01/06/2026
📌 L’editoriale di Tracce di giugno
EDITORIALE
Il primo compito
L’educazione è il modo più semplice e profondo con cui una persona cresce. Don Giussani la definì «introduzione alla realtà totale»: una scoperta, una ricerca di significato, una capacità di addentrarsi nell’intimo della realtà e quindi di sé. È un processo di apertura: permette a ciascuno di orientarsi nella realtà, di riconoscere ciò che fa vivere e di diventare pienamente se stessi. È un movimento che nasce da relazioni vere, da adulti che accompagnano, da contesti che custodiscono e rilanciano.
Proprio per questo movimento intrinseco al compito formativo, l’educazione è anche un impegno sociale, un modo per costruire una convivenza diversa in tutti gli ambienti in cui si dipana la vita. «L’idea fondamentale di una educazione rivolta ai giovani», osservò Giussani ne Il rischio educativo, «è il fatto che attraverso di essi si ricostruisce una società; perciò il grande problema della società è innanzitutto educare i giovani (il contrario di quel che avviene adesso). Il tema principale, per noi, in tutti i nostri discorsi, è l’educazione: come educarci, in che cosa consiste e come si svolge l’educazione, un’educazione che sia vera, cioè corrispondente all’umano».
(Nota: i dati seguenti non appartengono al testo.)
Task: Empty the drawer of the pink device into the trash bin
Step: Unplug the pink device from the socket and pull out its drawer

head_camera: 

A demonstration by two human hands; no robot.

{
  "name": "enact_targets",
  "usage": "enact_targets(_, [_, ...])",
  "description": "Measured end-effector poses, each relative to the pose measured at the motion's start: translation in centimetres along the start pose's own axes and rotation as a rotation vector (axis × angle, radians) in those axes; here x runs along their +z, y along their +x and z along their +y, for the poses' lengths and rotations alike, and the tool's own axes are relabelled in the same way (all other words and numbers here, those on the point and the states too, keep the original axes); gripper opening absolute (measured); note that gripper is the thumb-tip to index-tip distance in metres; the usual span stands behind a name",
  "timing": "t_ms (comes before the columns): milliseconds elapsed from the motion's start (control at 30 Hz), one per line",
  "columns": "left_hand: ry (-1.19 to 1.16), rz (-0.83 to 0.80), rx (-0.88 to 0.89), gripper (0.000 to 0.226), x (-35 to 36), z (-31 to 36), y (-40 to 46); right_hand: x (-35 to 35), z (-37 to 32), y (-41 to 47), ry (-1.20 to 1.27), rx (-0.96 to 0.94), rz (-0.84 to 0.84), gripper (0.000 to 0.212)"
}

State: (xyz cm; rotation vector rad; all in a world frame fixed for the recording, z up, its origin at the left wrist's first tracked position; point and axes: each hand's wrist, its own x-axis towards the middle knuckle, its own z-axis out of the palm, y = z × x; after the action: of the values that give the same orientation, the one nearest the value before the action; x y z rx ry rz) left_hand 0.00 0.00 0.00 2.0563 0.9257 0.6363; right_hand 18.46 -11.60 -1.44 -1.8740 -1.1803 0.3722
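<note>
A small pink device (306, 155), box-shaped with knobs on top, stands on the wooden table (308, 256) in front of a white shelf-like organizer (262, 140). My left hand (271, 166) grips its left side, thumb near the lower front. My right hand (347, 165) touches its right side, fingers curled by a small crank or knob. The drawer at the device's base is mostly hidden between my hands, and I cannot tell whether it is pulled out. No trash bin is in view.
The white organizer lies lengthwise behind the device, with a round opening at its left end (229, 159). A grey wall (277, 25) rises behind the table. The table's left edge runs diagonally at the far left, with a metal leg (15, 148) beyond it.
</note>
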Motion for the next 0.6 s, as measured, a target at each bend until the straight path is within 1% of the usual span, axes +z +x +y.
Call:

Di conseguenza, nessuno educa o viene educato in solitudine. «Le capacità che sono in noi non solo non si sono fatte da sé, ma anche non si traducono in atto da sole. Ogni capacità umana deve essere provocata, sollecitata per mettersi in azione», scrive ancora don Giussani in Il senso di Dio e l’uomo moderno. La nostra originale umanità si attua solo nell’incontro con gli altri, nell’immanenza a una comunità. È quel che dice un proverbio africano rilanciato da papa Francesco e fatto proprio da numerose realtà educative: “Per educare un figlio ci vuole un villaggio”.
È un lavoro silenzioso e sconfinato, il primo compito per chi abbia incontrato un Avvenimento che coinvolge la vita e la cambia. È determinante per la comunicazione della fede, e al tempo stesso è il problema per il presente e il futuro di una società come quella di oggi: sfilacciata, nichilista, priva di un centro di positività attrattiva che illumini tutta l’esistenza.
Siamo iperconnessi, eppure profondamente soli, immersi in una dinamica che produce ansia e insoddisfazione e può degenerare in violenza o nell’isolamento radicale. Questa emergenza riguarda i ragazzi come gli adulti, i quali faticano ad assumersi una responsabilità stabile e a comunicare un senso alla vita.
Se il contesto è questo, esistono però persone, luoghi, esperienze condivise in cui i giovani – così come gli adulti che non li lasciano soli – rendono possibile il fiorire dell’umano, magari lontano dai riflettori della cronaca, ma non per questo in modo meno reale. Guardare e documentare queste realtà è dare voce a un principio di cambiamento effettivo. Quando questo accade, non fiorisce solo l’individuo: è una speranza per tutti.